WHAT YOU SHOULD DO:
Everything in the listing below should be repeated verbatim, apart from the pictures.

=-=-=-=-=

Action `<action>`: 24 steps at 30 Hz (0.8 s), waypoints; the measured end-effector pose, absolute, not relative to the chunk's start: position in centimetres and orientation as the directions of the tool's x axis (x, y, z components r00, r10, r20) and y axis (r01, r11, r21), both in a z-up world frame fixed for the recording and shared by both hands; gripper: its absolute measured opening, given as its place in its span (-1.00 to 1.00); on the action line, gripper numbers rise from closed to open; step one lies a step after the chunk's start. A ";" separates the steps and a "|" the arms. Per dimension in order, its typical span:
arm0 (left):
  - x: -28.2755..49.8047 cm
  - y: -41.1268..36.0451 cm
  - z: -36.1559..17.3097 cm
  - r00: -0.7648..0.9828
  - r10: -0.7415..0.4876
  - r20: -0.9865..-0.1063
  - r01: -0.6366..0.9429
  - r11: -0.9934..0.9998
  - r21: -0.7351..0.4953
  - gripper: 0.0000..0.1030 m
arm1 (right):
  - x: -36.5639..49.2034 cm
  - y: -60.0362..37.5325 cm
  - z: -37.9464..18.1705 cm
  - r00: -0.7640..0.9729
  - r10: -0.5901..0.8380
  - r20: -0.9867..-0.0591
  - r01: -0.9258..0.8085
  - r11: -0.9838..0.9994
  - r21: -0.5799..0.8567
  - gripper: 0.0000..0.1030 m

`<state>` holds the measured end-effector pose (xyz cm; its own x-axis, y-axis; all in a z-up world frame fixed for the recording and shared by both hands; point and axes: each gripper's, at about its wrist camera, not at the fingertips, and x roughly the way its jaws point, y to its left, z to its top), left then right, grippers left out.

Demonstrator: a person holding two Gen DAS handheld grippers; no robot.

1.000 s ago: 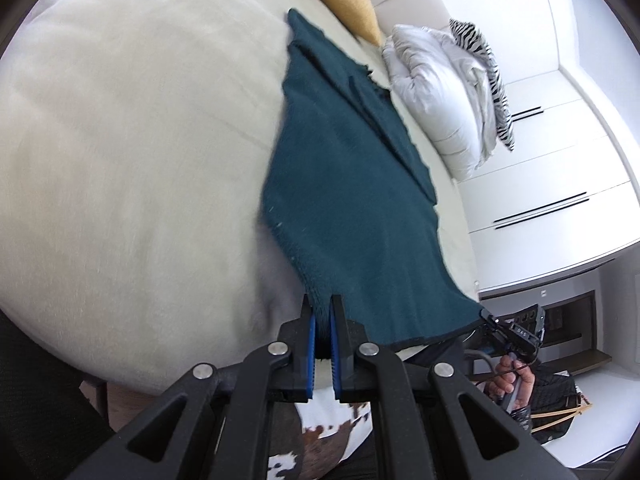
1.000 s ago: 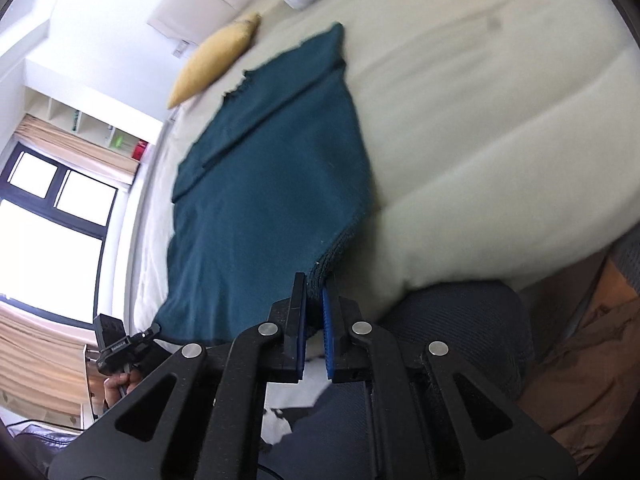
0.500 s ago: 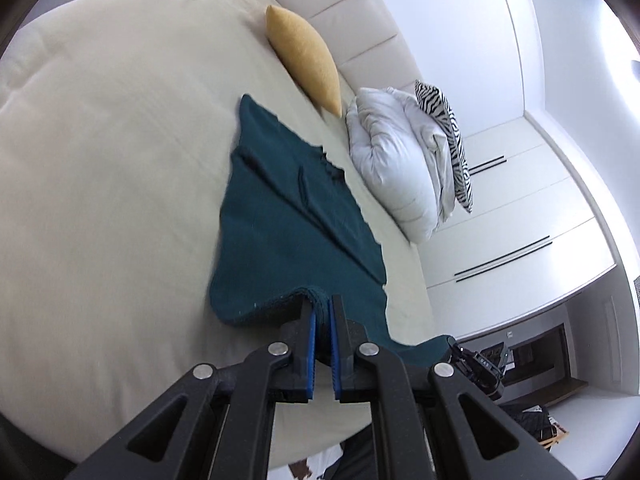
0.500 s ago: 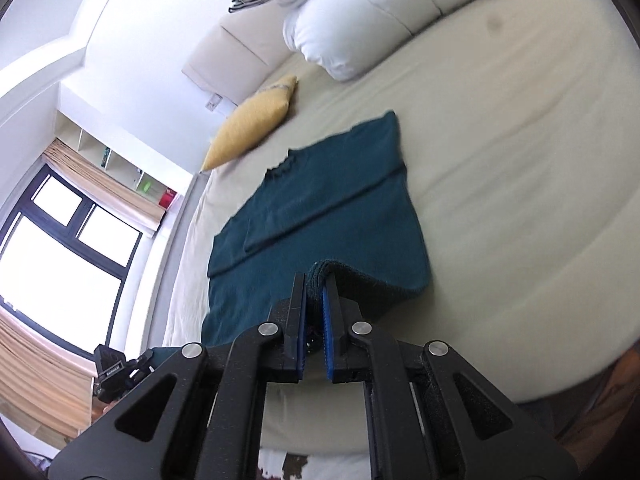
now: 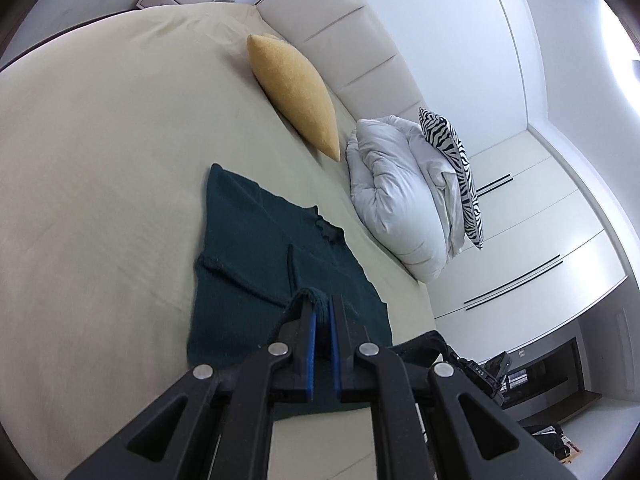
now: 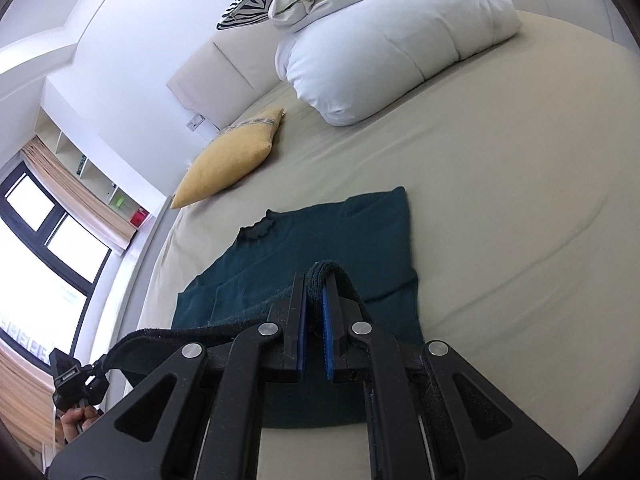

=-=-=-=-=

WRITTEN ANSWER:
Action `<action>`: 24 steps at 30 Hz (0.8 s), waypoints; the measured end-effector pose, absolute, not relative to the chunk's start: position in centimetres and orientation as the directions of the tool's x axis (x, y, z components r00, r10, r20) and y axis (r01, r11, r21), both in a z-up world frame fixed for the recording and shared by both hands; gripper: its absolute measured opening, given as its place in its span (-1.00 to 1.00); on the action line, gripper numbers rise from closed to open; step one lies a step after the chunk's start. A ";" separates the steps and a "|" the arms. Per dimension in order, its typical span:
arm0 (left):
  - x: -28.2755..49.8047 cm
  - y: -41.1268..36.0451 cm
  - z: -36.1559..17.3097 cm
  - r00: -0.7648..0.9828
  - r10: -0.7415..0.4876
  - r20: -0.9865..-0.1063
  - r01: -0.6366..0.9429
  - r11: -0.9934..0.9998
  - r21: -0.7351..0.4953
  - gripper: 0.0000..0.1030 m
arm1 (right):
  - x: -36.5639..49.2034 cm
  - y: -60.0362..37.5325 cm
  - z: -37.9464..18.1705 cm
  - r00: -0.7640..0.9729
  - r10: -0.5901..0.8380
  - r20: -0.9867..-0.0591
  - r01: -0.9258..0.8085
  - r11: -0.9838..0.9994
  - r21: -0.5799..0.8567
  - gripper: 0.0000..0.1030 m

`<state>` holds the measured end-effector pose (xyz cm; its own x-axis, y-axis; all in a z-up world frame fixed for the recording and shared by both hands; point and axes: each gripper's, at about its wrist camera, not at the fingertips, and x roughly the way its jaws point, y to its left, z to its top), left then right, grippers left out.

Demonstrator: a person holding two Gen DAS handheld grippers; no robot.

1.000 s ago: 
1.000 s ago: 
0.500 s ago: 
0.500 s ago: 
now: 
now: 

Nothing more remains for this exercise.